# What you need to do
In the entries that follow, the lines from the one with "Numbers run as" through the one with "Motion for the" are the ones to write out, exactly and with both ends included. Nothing else should appear.

** Opening Given records block **

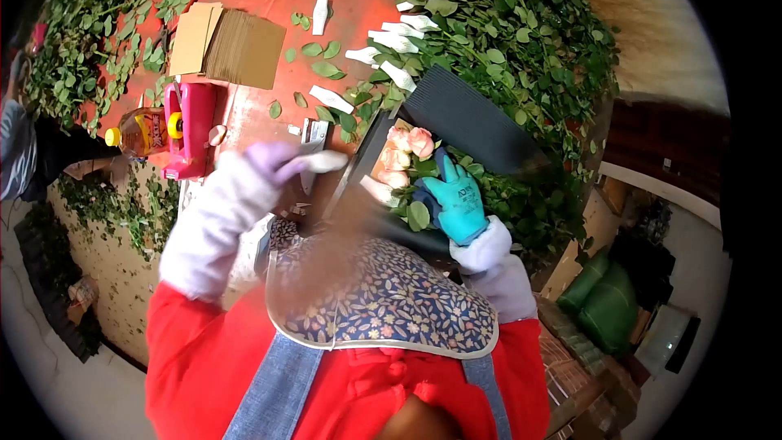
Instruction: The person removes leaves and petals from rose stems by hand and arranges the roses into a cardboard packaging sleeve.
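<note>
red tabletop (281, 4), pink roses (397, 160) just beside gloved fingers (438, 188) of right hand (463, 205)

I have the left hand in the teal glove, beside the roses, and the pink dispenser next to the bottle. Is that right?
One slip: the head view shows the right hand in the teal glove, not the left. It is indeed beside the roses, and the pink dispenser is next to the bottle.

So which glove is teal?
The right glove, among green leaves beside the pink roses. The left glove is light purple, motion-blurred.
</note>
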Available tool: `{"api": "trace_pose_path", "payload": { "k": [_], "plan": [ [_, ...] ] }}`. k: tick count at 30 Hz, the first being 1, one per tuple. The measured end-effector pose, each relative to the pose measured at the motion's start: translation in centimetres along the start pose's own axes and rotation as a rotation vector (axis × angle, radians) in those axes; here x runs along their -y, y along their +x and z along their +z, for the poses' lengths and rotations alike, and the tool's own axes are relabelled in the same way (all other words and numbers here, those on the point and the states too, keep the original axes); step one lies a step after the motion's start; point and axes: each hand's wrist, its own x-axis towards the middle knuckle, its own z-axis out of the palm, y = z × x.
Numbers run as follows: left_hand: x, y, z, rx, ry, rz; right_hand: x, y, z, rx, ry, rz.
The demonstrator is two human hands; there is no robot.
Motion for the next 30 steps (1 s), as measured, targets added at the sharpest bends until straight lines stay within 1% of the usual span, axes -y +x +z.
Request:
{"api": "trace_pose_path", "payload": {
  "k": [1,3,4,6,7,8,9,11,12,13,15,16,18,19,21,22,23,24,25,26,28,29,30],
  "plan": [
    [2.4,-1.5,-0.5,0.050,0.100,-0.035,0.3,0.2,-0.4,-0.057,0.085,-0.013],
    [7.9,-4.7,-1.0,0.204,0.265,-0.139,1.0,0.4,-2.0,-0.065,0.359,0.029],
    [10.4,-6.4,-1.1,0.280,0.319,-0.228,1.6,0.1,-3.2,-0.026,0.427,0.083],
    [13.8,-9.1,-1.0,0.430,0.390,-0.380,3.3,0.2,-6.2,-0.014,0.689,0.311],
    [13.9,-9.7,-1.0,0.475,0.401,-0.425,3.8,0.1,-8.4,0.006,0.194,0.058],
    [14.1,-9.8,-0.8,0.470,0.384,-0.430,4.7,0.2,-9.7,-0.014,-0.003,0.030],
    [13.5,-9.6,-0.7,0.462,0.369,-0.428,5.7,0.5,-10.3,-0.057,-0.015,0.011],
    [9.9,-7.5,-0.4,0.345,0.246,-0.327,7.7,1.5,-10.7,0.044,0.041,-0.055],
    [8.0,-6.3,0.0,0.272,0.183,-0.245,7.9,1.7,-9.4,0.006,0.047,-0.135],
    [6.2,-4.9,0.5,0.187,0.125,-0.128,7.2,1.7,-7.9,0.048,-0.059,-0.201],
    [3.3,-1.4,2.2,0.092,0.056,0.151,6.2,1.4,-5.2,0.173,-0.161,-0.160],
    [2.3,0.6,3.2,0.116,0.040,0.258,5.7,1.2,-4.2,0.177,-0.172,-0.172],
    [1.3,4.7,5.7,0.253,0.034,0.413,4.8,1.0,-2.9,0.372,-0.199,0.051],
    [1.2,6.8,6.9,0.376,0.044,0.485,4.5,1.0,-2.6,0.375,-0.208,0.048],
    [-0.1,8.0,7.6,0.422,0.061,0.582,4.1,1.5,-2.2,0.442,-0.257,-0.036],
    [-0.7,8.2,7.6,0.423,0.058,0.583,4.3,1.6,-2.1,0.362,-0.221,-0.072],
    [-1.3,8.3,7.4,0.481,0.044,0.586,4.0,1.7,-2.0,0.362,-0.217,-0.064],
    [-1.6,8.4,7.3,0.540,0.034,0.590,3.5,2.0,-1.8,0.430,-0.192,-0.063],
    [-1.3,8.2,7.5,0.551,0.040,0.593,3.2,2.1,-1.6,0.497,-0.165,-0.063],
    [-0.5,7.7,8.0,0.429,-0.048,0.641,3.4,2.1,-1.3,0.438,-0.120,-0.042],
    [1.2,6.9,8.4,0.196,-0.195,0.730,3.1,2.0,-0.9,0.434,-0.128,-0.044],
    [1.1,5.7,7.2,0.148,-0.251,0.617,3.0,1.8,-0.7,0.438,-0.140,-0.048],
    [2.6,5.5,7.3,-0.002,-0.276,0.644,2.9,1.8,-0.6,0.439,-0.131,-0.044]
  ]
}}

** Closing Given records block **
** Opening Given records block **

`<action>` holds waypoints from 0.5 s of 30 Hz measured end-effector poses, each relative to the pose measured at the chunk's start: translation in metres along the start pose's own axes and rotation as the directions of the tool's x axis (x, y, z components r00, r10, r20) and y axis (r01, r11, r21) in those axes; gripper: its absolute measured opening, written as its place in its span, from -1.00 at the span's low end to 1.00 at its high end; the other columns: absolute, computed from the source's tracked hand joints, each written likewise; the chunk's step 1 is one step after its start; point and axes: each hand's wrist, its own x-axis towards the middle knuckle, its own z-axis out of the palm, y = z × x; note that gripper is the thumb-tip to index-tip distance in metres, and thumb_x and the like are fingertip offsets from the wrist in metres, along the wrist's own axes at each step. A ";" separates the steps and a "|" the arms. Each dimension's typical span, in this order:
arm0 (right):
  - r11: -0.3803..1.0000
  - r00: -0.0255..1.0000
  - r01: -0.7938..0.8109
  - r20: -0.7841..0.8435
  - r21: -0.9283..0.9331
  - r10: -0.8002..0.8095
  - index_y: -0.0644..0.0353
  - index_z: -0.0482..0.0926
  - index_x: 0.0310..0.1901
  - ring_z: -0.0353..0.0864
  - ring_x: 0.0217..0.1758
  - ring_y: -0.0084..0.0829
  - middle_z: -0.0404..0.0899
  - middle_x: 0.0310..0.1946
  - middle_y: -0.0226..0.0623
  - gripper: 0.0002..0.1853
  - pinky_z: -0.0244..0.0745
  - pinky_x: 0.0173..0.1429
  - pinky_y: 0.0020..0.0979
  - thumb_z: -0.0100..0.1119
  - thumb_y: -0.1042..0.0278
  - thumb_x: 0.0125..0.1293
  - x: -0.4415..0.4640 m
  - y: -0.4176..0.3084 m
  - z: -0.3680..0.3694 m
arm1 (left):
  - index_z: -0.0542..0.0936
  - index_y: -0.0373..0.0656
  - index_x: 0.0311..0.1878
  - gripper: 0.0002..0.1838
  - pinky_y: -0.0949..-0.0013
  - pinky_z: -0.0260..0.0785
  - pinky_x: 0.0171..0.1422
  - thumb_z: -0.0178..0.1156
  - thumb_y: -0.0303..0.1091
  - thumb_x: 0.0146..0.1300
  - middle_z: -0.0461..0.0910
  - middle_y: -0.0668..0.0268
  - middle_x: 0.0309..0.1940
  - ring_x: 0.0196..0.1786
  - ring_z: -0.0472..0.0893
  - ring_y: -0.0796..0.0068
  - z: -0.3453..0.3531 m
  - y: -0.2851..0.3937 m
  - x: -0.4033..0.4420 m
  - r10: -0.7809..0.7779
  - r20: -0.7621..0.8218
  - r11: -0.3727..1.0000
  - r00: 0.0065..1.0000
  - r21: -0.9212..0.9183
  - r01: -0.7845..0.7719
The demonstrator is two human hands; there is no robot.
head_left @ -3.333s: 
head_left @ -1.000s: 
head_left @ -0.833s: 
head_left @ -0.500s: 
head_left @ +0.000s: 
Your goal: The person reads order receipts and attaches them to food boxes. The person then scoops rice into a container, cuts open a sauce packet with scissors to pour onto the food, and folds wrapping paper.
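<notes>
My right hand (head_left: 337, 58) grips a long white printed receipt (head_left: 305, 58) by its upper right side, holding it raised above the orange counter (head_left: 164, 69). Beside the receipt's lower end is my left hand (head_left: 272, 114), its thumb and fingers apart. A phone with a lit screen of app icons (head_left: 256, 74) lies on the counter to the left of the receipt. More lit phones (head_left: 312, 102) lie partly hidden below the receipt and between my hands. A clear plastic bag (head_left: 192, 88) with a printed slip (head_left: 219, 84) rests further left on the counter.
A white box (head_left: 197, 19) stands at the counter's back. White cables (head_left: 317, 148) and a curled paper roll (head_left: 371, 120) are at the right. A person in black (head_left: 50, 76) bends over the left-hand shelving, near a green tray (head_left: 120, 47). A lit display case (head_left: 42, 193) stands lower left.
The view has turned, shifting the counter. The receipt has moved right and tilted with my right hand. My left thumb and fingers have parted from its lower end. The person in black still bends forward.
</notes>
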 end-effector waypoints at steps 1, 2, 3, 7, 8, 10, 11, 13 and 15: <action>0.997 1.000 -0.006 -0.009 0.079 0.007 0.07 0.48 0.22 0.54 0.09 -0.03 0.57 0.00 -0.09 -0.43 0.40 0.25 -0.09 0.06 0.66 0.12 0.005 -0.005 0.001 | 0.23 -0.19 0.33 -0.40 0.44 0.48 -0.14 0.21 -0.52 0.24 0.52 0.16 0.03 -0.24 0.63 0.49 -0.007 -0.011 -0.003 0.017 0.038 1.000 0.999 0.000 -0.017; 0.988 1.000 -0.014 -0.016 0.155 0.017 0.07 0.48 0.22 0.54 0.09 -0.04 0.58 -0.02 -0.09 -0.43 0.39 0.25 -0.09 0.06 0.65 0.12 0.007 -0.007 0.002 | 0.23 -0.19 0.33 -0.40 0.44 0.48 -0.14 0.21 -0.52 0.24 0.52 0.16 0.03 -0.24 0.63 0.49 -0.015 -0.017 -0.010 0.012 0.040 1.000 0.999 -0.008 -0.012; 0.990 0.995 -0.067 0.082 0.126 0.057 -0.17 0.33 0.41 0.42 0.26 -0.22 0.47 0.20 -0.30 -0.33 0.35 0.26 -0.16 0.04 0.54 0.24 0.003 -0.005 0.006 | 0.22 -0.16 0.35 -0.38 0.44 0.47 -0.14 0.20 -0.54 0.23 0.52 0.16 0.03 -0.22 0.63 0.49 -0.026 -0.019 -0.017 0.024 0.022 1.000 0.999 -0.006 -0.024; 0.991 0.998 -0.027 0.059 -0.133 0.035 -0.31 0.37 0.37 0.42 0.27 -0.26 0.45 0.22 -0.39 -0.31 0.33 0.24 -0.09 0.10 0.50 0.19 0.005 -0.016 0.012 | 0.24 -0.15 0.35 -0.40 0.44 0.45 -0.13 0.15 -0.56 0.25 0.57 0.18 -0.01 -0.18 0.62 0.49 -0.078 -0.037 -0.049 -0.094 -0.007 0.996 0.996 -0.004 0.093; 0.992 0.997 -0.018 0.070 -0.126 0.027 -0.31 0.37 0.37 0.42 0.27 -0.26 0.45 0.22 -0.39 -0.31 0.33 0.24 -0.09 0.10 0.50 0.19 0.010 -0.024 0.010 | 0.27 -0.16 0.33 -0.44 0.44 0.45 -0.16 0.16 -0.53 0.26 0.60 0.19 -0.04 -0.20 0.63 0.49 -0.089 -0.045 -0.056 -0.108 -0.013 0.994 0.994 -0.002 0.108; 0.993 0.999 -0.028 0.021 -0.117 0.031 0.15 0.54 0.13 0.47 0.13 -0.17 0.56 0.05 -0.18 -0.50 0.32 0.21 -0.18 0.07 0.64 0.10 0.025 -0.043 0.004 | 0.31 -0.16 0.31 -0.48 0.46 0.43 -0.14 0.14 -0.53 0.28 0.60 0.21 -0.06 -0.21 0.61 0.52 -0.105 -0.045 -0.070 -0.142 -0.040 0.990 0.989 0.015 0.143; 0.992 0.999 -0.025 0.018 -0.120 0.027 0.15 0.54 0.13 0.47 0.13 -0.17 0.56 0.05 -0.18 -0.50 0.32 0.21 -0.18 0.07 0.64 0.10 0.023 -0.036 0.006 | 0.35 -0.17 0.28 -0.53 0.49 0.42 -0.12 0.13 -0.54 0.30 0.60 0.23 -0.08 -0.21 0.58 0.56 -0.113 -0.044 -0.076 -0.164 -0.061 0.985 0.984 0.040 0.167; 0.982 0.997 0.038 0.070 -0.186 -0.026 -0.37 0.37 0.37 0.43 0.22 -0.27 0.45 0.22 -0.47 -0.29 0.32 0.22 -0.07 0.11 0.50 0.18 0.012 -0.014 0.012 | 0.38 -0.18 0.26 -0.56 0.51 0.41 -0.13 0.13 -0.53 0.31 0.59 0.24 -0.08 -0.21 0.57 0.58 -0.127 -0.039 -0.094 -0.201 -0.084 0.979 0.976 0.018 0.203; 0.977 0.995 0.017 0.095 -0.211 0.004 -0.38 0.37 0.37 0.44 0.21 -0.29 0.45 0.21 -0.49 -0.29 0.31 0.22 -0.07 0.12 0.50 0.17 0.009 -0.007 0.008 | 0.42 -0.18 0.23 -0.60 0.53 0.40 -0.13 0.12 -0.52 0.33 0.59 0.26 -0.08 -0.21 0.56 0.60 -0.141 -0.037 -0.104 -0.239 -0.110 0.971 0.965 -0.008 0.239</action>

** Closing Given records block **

# Answer area
Numbers run as follows: left_hand: x, y, z, rx, ry, rz; right_hand: x, y, z, rx, ry, rz.
The demonstrator is two human hands; there is no robot.
Motion for the next 30 steps (1 s), as measured, targets added at the sharpest bends until straight lines stay within 1% of the usual span, axes -y +x +z.

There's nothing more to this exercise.